El sonido del río viene lamiendo los troncos del último aluvión. Arropados entre las frazadas que huelen a tiempo estancado, a fragancia de siglo viejo, escuchamos el río, el ladrido de los perros y gritos que se confunden con el craqueteo de los resortes de los catres. Se levanta el abuelo, lo sigue el tío. El río está llegando por la quebrada, se está comiendo parte de la tierra de la chacra, viene cargado de lodo y hay que apurarse en cerrar las tomas de agua antes que el barro llegue e inunde las acequias, atore las tomas y cubra para siempre el estanque que abastece de agua a la hacienda.

Los ruidos se apagan pronto, se alejan los dos hombres con los perros y con sus linternas, por el sendero que lleva hacia las bocatomas, entre las piedras bajo el árbol de higo, sobre la húmeda tierra de la madrugada, debajo del granado, entre los almendros, apuran el paso sobre las pircas que dividen al estanque, van con la hoz cortando la hierba alrededor de los peros, sus pies empiezan a embarrarse con el agua que corre entre el bambú, cerca del ojo de agua del manantial. Casi treinta minutos después, agitados, alcanzan la toma de agua, mueven las piedras, cierran las entradas. El rugido del río se escucha cada vez más cerca pero ya el peligro ha pasado. El abuelo se pasa la mano para secarse unas gotas de sudor sobre el bulto de carne de su frente. El tío sigue moviendo algunas piedras, asegurándose. Después se agacha sobre el arroyuelo, hace una poza de agua entre sus manos y con el agua fresca se enjuaga la cara.
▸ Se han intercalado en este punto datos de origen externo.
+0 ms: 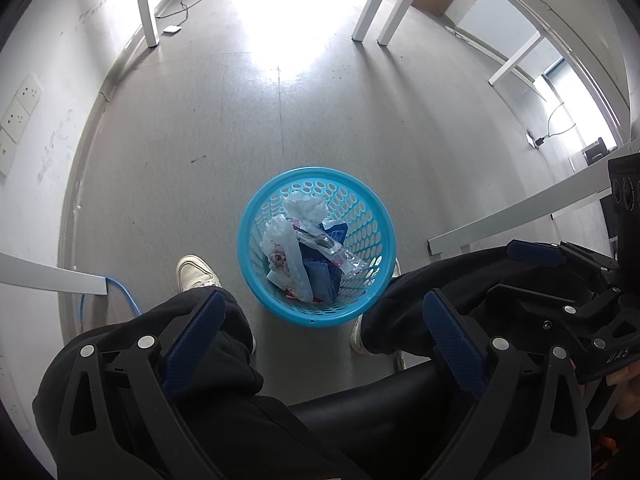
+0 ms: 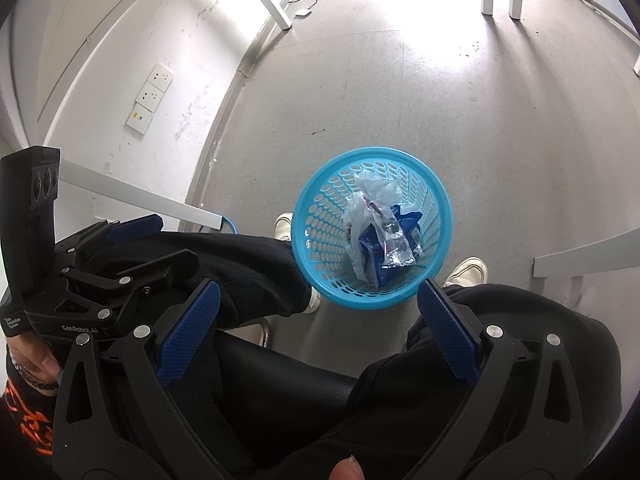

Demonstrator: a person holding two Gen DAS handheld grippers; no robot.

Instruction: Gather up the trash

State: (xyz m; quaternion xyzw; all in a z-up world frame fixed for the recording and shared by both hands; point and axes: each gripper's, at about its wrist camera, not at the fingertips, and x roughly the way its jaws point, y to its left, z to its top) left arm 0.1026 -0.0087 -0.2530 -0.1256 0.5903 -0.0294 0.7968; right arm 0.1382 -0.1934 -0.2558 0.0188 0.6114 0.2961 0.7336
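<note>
Left wrist: left gripper (image 1: 320, 344) jaws wide, empty (right gripper (image 2: 320, 332) likewise), above basket (image 1: 256, 216).

"genrobot.ai" in white on the black body of the left tool (image 2: 132, 240), smaller label there unreadable

I'm looking down on a grey speckled floor (image 1: 224, 120) with strong glare washing out its far end. A scuffed white wall (image 2: 132, 32) with white socket plates (image 2: 150, 98) runs along one side, where a thin dark cable (image 1: 188, 4) leads to a small white box (image 1: 172, 29). White table legs (image 1: 374, 4) stand further back.
</note>
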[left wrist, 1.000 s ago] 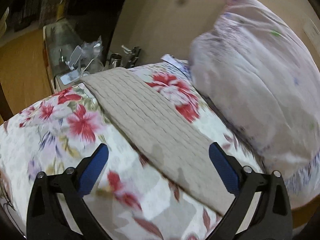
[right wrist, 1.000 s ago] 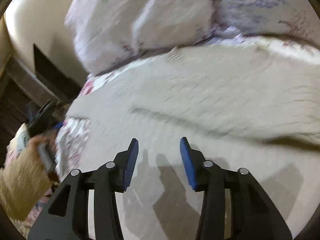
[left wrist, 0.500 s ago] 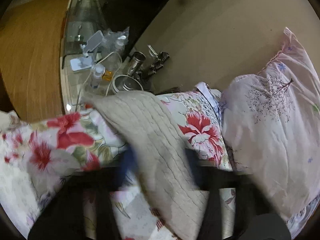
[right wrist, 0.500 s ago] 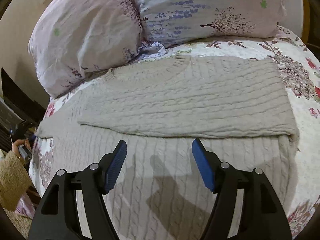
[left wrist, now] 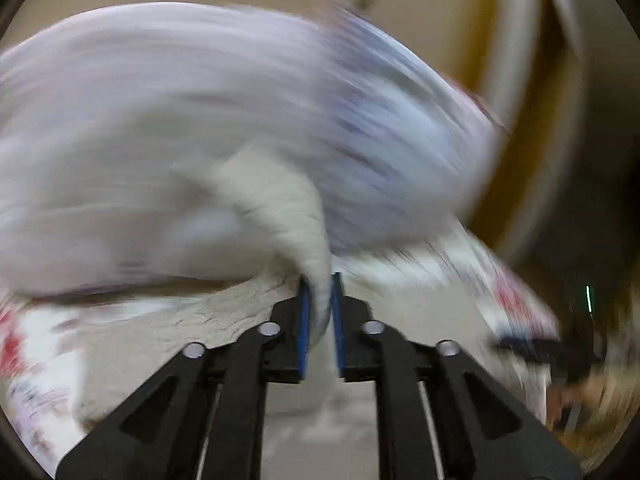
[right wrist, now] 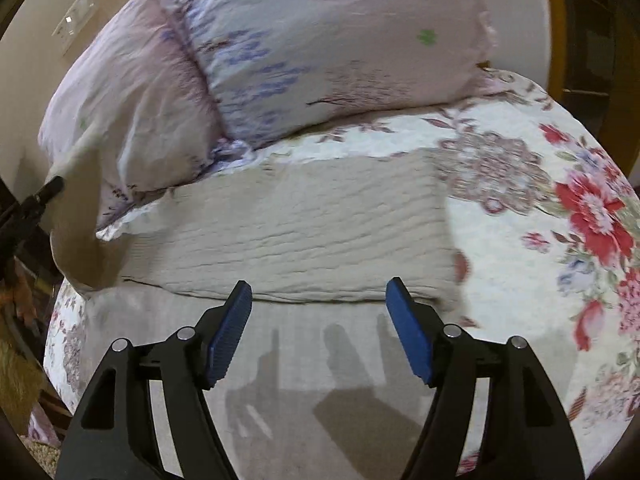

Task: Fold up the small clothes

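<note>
A beige cable-knit sweater lies on the floral bedspread, one sleeve folded across its body. My left gripper is shut on the other sleeve and holds it lifted; that view is badly blurred. In the right wrist view the lifted sleeve hangs at the far left with the left gripper's tip beside it. My right gripper is open and empty, just above the sweater's lower body.
Two pale pink and lilac pillows lean against the headboard behind the sweater. A wall switch plate is at the upper left. The bed edge drops away at the left and right.
My left gripper closed on the sweater's sleeve and swung it up towards the pillows. My right gripper opened wider and moved slightly right over the sweater.
</note>
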`<control>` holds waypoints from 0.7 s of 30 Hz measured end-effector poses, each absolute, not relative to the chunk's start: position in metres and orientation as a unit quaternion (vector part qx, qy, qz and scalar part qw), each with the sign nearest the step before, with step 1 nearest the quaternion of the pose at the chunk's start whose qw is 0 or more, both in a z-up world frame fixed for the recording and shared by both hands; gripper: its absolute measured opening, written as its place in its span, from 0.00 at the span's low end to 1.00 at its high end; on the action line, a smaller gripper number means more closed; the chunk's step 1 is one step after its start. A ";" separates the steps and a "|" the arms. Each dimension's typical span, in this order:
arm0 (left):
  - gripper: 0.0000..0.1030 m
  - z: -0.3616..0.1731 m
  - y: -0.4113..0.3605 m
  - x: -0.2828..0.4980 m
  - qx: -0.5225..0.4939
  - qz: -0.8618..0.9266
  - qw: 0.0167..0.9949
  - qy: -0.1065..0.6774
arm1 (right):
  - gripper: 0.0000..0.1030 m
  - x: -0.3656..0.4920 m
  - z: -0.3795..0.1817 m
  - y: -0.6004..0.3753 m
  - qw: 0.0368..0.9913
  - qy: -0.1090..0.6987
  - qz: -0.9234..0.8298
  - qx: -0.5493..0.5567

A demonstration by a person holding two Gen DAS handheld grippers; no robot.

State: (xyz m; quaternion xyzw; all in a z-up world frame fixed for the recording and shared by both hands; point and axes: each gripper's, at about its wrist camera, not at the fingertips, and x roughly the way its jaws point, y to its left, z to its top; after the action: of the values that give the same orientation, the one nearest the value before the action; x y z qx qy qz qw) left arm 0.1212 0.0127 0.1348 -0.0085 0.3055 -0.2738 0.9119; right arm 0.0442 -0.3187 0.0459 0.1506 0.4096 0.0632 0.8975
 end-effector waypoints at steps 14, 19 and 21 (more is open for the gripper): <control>0.65 0.028 0.145 0.002 -0.108 -0.058 0.853 0.507 | 0.40 -0.049 -0.016 -0.389 0.795 0.512 0.122 0.301; 0.46 0.018 0.147 -0.055 -0.203 -0.117 0.824 0.516 | 0.28 -0.090 -0.040 -0.376 0.712 0.556 0.213 0.372; 0.45 0.014 0.142 -0.072 -0.232 -0.131 0.811 0.521 | 0.23 -0.100 -0.046 -0.374 0.690 0.566 0.229 0.388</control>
State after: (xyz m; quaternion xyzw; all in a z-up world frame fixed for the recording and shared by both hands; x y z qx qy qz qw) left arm -0.0718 0.1419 0.0138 -0.2323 0.5207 -0.1312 0.8110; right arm -0.0998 -0.3740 -0.0458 0.3879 0.5661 0.2287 0.6904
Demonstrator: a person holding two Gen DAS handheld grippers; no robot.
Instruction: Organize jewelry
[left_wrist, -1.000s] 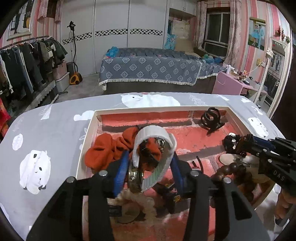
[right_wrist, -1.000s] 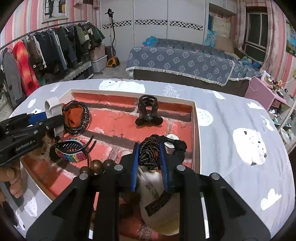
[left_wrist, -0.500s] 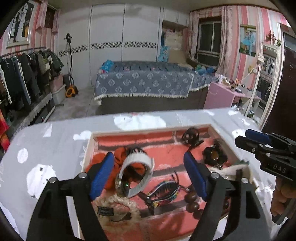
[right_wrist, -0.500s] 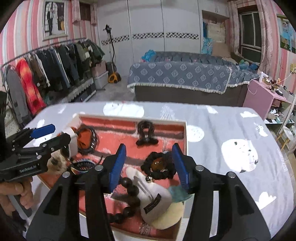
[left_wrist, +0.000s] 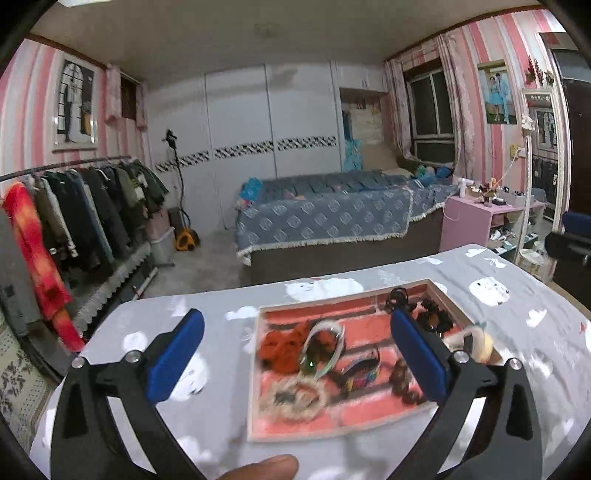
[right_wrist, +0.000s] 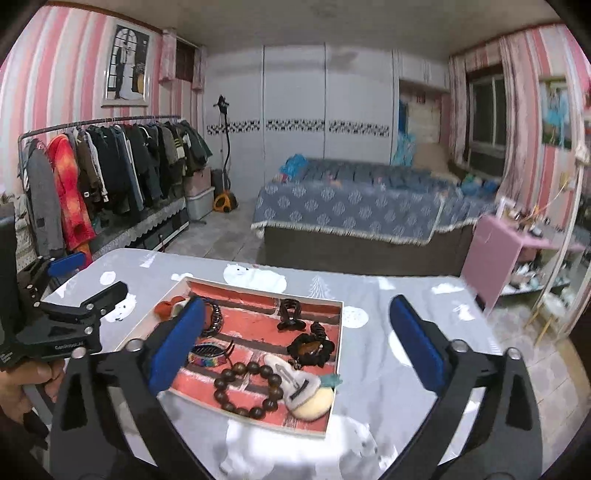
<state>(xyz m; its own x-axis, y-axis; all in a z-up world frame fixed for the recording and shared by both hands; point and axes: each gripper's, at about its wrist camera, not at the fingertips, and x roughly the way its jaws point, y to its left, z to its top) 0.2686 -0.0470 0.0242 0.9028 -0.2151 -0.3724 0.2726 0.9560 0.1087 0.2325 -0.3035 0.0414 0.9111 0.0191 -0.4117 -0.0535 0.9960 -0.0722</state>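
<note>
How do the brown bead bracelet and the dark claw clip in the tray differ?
The bead bracelet is a ring of round brown beads; the claw clip is one dark, glossy curved piece. The bracelet lies near the tray's front edge, the clip close to its far wall. Both rest loose inside the tray, untouched by either gripper.

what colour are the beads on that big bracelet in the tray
Dark brown, wood-like beads on the bracelet, clearest in the right wrist view.

Right gripper (right_wrist: 297, 345) fingers opening, empty, above tray (right_wrist: 334, 373)
</note>
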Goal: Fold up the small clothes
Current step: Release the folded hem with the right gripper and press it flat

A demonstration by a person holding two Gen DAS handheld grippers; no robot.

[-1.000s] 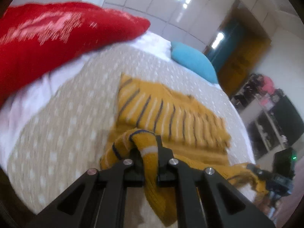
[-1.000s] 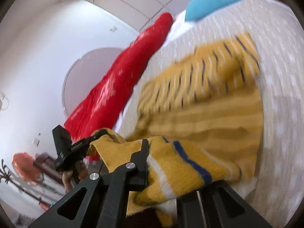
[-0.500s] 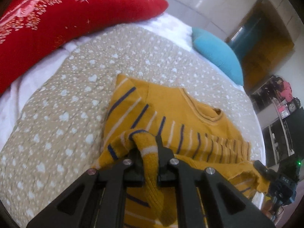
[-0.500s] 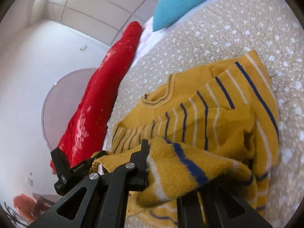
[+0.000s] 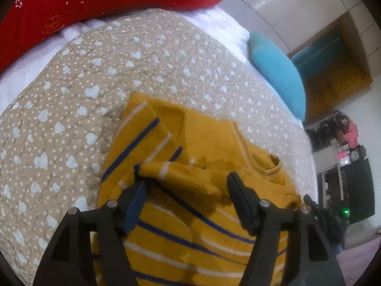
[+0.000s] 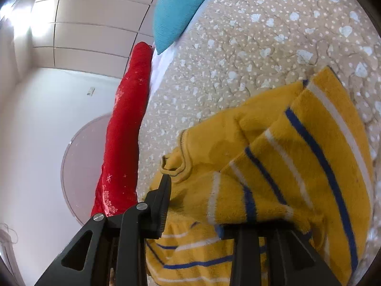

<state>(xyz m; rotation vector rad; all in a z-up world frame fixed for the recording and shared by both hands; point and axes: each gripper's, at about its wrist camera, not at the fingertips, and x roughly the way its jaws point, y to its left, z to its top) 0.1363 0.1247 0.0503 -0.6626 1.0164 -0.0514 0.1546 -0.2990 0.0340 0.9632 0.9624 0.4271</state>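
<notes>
A small mustard-yellow sweater [image 5: 209, 166] with navy and white stripes lies folded over on a beige heart-print quilt [image 5: 100, 66]. My left gripper [image 5: 188, 202] is open, its fingers spread on either side of the folded hem, which drapes loosely between them. In the right wrist view the same sweater [image 6: 285, 166] lies bunched on the quilt [image 6: 250, 54]. My right gripper [image 6: 197, 209] is open; the fabric lies over its right finger and its left finger stands clear.
A red blanket [image 5: 95, 2] lies along the far side of the bed, also in the right wrist view [image 6: 123, 131]. A blue pillow [image 5: 278, 76] sits at the head of the bed. Shelves and furniture stand beyond the right edge.
Both grippers carried the hem forward over the sweater body, then opened. The fabric they pinched now lies loose on the sweater.
</notes>
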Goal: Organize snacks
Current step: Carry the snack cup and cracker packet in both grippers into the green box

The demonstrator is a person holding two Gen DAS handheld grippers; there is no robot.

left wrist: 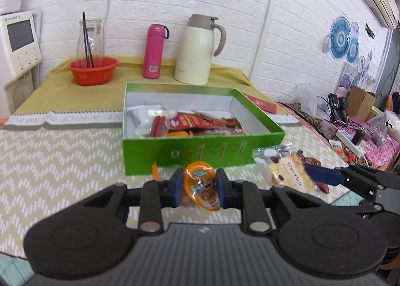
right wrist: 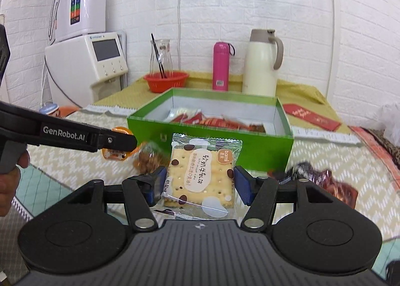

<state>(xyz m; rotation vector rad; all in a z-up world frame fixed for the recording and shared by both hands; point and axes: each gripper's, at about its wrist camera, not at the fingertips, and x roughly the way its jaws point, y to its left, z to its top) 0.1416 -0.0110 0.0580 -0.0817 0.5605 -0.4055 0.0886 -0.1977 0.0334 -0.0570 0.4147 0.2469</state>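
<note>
Two grippers each carry a snack just short of the green box [left wrist: 200, 153]. Clenched between the blue pads of the left gripper [left wrist: 199, 189] is an orange jelly cup [left wrist: 201, 187], with the box directly ahead of it. Wide-spread, the right gripper [right wrist: 200, 184] grasps a cracker packet [right wrist: 200, 173] by its two side edges, the box just beyond. Red snack packets [left wrist: 197, 123] lie inside the box.
</note>
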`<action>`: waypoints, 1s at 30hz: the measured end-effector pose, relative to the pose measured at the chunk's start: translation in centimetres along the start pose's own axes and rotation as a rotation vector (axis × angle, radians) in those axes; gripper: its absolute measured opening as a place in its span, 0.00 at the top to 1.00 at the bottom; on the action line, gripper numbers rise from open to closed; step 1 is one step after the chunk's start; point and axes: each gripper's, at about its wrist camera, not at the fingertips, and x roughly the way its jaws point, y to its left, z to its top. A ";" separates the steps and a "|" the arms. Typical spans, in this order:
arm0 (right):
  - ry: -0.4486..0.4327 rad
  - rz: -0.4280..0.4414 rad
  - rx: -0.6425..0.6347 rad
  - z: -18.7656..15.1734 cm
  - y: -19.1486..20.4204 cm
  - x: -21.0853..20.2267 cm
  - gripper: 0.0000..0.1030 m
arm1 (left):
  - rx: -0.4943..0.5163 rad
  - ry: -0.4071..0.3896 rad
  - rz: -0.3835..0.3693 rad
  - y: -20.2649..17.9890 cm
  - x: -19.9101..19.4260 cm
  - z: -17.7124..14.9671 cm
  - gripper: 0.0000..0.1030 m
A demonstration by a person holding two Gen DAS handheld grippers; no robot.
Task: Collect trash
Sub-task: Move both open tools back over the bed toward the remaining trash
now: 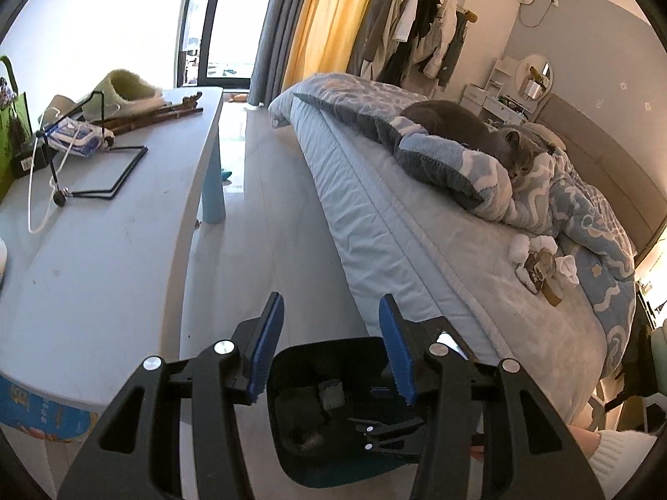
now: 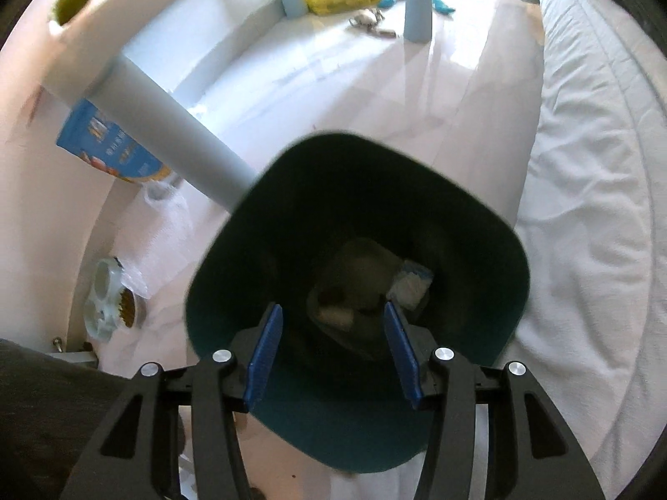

Nosotros no nos levantamos porque somos turistas. Después de la bulla nos volvemos a dormir, la fragancia vieja nos envuelve, nos mira la escopeta Remington colgada sobre la cama, nos calma la brisa de la noche que se mete entre las rendijas de la puerta de madera, el haz de luz de luna que apenas ilumina nuestras camas. A las cinco nos despiertan los gallos y nos volvemos a levantar con el jarro de metal para ordeñar las vacas, para beber directamente de la ubre caliente. El tío y el abuelo han regresado, han ido a cortar grama y se las han arreglado para encarcelar a los becerros mientras nosotros seguíamos durmiendo. Entre los sorbos de la espuma, sobre la tierna humedad de la tierra del corral, respiramos el aire del campo. Sobre la casa, en el corral del cerro, empiezan a despertarse los cuyes. Sobre la bodega de los vinos dos palomas caminan levantando el pecho y susurrando algo que no entendemos. Después de la leche la madre nos lleva a sacar las tunas. Con las manos envueltas en la áspera hoja de los higos, saca las espinas, abre la cáscara con un cuchillo y un tenedor firme. El dulce del mordisco chorrea entre nuestros dientes. Por aquí y por allá un perro camina asegurando las patas sobre la tierra, con lentitud, dejando sombras entre el pasaje de las buganvilias.

Cruzando la chacra y el cauce del río (Ayer apagado triste, hoy vivo y violento) está el auto en el que hemos llegado la tarde anterior. Qué poco tiempo ha pasado desde el final de nuestro viaje, arrumados en la parte de atrás del Toyota. Qué pocas horas desde que trepamos la tierra que se resbala, entre los maderos cruzados que sirven de entrada, que separan al río de la chacra. Qué pocas horas desde que vimos las raices de ese árbol de pacae que amenaza con caerse sobre el río si éste se acerca lo suficiente. Entre los sonidos que recordamos siempre está el sonido de Anqui, la chacra, gritándonos en una mañana de frío, obligándonos a que abramos los ojos.